The listing below has to be output exactly as given, less its pictures.

** Opening EXTRACTED MATERIAL block **

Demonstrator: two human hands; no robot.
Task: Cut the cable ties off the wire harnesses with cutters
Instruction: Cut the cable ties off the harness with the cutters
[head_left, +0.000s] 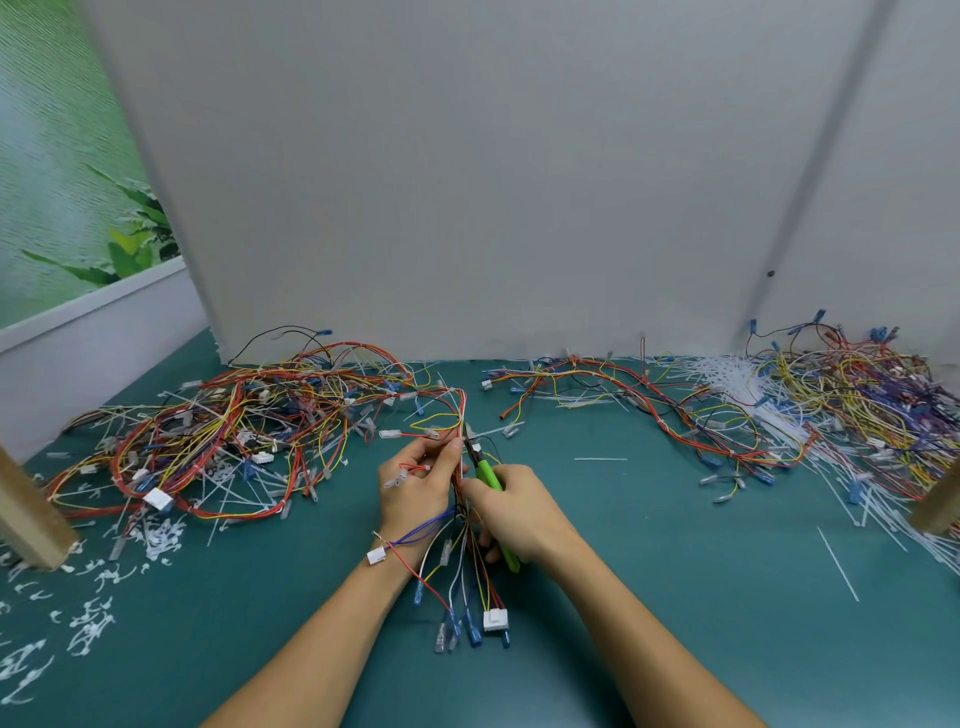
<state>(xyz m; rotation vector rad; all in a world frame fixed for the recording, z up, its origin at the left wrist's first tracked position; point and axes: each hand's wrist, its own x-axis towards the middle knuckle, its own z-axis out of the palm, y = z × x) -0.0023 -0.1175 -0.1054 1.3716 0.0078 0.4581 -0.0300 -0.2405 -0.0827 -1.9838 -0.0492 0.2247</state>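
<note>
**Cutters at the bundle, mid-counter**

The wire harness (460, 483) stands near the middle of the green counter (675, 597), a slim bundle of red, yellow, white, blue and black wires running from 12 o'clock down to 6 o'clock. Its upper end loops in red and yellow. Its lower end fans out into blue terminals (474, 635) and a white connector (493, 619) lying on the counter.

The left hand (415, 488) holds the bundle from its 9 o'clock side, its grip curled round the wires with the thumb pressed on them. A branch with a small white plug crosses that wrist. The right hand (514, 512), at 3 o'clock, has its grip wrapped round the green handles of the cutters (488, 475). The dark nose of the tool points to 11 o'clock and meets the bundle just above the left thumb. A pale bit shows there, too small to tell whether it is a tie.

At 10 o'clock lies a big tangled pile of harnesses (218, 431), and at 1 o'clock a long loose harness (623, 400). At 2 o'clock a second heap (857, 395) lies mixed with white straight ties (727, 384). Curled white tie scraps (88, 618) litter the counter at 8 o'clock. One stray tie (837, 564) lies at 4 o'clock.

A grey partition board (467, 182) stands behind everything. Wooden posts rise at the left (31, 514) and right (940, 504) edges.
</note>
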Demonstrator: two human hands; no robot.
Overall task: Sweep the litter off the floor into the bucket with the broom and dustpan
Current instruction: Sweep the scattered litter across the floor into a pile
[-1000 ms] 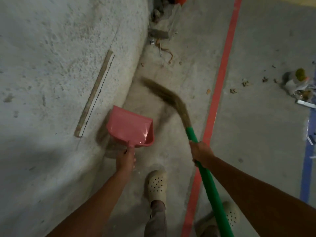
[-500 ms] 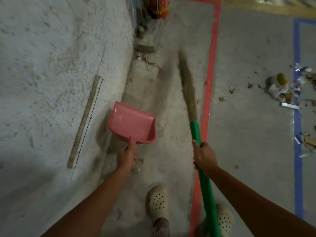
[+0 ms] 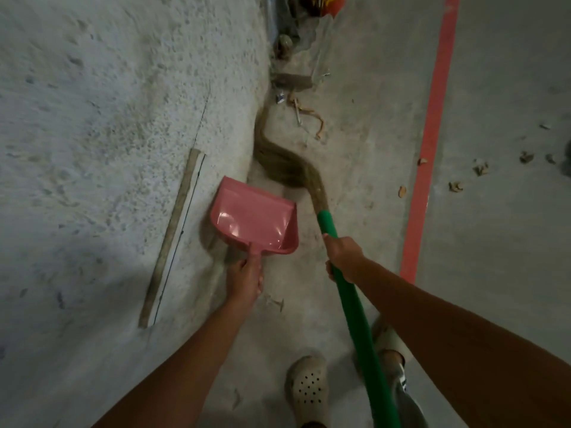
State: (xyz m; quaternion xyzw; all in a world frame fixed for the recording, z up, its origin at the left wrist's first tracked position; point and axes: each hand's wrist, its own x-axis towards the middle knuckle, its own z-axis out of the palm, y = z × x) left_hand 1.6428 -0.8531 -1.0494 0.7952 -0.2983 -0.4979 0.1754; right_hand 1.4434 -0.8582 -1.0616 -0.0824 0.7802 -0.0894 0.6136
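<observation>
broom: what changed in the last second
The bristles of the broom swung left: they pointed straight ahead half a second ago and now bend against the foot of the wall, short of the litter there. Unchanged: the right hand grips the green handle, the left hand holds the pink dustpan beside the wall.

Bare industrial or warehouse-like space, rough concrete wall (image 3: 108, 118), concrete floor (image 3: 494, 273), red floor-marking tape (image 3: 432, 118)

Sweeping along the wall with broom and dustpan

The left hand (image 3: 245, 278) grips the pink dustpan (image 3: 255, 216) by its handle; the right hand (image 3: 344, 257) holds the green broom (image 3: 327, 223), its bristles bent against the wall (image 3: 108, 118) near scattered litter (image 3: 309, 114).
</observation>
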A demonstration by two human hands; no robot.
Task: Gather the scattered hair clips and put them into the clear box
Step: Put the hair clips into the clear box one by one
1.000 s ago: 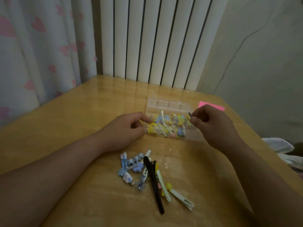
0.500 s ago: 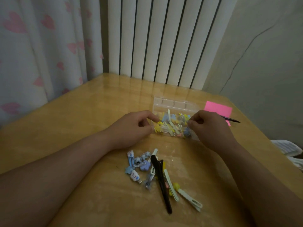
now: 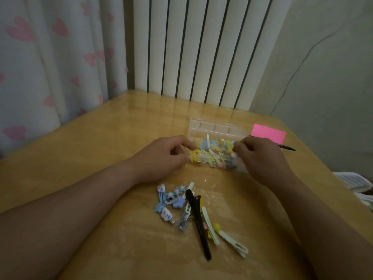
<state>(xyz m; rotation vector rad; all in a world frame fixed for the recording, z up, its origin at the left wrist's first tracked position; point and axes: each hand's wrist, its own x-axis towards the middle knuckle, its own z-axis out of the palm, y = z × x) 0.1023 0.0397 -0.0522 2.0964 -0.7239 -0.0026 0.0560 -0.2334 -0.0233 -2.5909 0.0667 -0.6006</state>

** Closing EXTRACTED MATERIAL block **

_ANSWER TO THE PROBLEM_
Demonstrator: two human hands; no robot.
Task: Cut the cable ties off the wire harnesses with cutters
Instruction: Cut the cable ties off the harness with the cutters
[head_left, +0.000s] 
<state>(xyz m; rotation vector rad; all in a world frame fixed for the recording, z up, its origin at the left wrist's first tracked position; point and axes: each hand's wrist, its own x-axis towards the middle knuckle, its own z-axis out of the palm, y = z × x) -0.0023 -0.1175 -0.1054 1.3716 0.0078 0.4581 -0.0300 -0.2405 -0.0827 -1.9838 -0.0492 0.2247</state>
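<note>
**Cutters at the bundle, mid-counter**

The wire harness (460, 483) stands near the middle of the green counter (675, 597), a slim bundle of red, yellow, white, blue and black wires running from 12 o'clock down to 6 o'clock. Its upper end loops in red and yellow. Its lower end fans out into blue terminals (474, 635) and a white connector (493, 619) lying on the counter.

The left hand (415, 488) holds the bundle from its 9 o'clock side, its grip curled round the wires with the thumb pressed on them. A branch with a small white plug crosses that wrist. The right hand (514, 512), at 3 o'clock, has its grip wrapped round the green handles of the cutters (488, 475). The dark nose of the tool points to 11 o'clock and meets the bundle just above the left thumb. A pale bit shows there, too small to tell whether it is a tie.

At 10 o'clock lies a big tangled pile of harnesses (218, 431), and at 1 o'clock a long loose harness (623, 400). At 2 o'clock a second heap (857, 395) lies mixed with white straight ties (727, 384). Curled white tie scraps (88, 618) litter the counter at 8 o'clock. One stray tie (837, 564) lies at 4 o'clock.

A grey partition board (467, 182) stands behind everything. Wooden posts rise at the left (31, 514) and right (940, 504) edges.
</note>
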Demonstrator: two human hands; no robot.
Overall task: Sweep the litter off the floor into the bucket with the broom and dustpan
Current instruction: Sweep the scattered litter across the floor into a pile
[-1000 ms] 
[-500 ms] 
[+0 ms] 
State: (xyz m; quaternion xyzw; all in a world frame fixed for the recording, z up, its origin at the left wrist's first tracked position; point and axes: each hand's wrist, its own x-axis towards the middle knuckle, its own z-axis out of the palm, y = z × x) left_hand 1.6428 -0.8531 -1.0494 0.7952 -0.2983 -0.4979 0.1754; right_hand 1.4434 -0.8582 -1.0616 -0.0824 0.7802 -0.0894 0.6136
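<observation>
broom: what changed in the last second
The bristles of the broom swung left: they pointed straight ahead half a second ago and now bend against the foot of the wall, short of the litter there. Unchanged: the right hand grips the green handle, the left hand holds the pink dustpan beside the wall.

Bare industrial or warehouse-like space, rough concrete wall (image 3: 108, 118), concrete floor (image 3: 494, 273), red floor-marking tape (image 3: 432, 118)

Sweeping along the wall with broom and dustpan

The left hand (image 3: 245, 278) grips the pink dustpan (image 3: 255, 216) by its handle; the right hand (image 3: 344, 257) holds the green broom (image 3: 327, 223), its bristles bent against the wall (image 3: 108, 118) near scattered litter (image 3: 309, 114).
</observation>
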A demonstration by two human hands; no robot.
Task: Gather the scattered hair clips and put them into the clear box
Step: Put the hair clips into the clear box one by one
1.000 s ago: 
0.500 s ago: 
now: 
<state>(xyz m; rotation vector rad; all in a world frame fixed for the recording, z up, its origin at the left wrist's first tracked position; point and axes: each hand's wrist, its own x-axis towards the middle knuckle, its own z-axis out of the palm, y = z × x) 0.1023 0.0397 -0.0522 2.0964 -0.7239 -0.0026 0.0560 -0.2334 -0.0233 -2.5909 0.0667 -0.6006</state>

This exercise is now fully answered.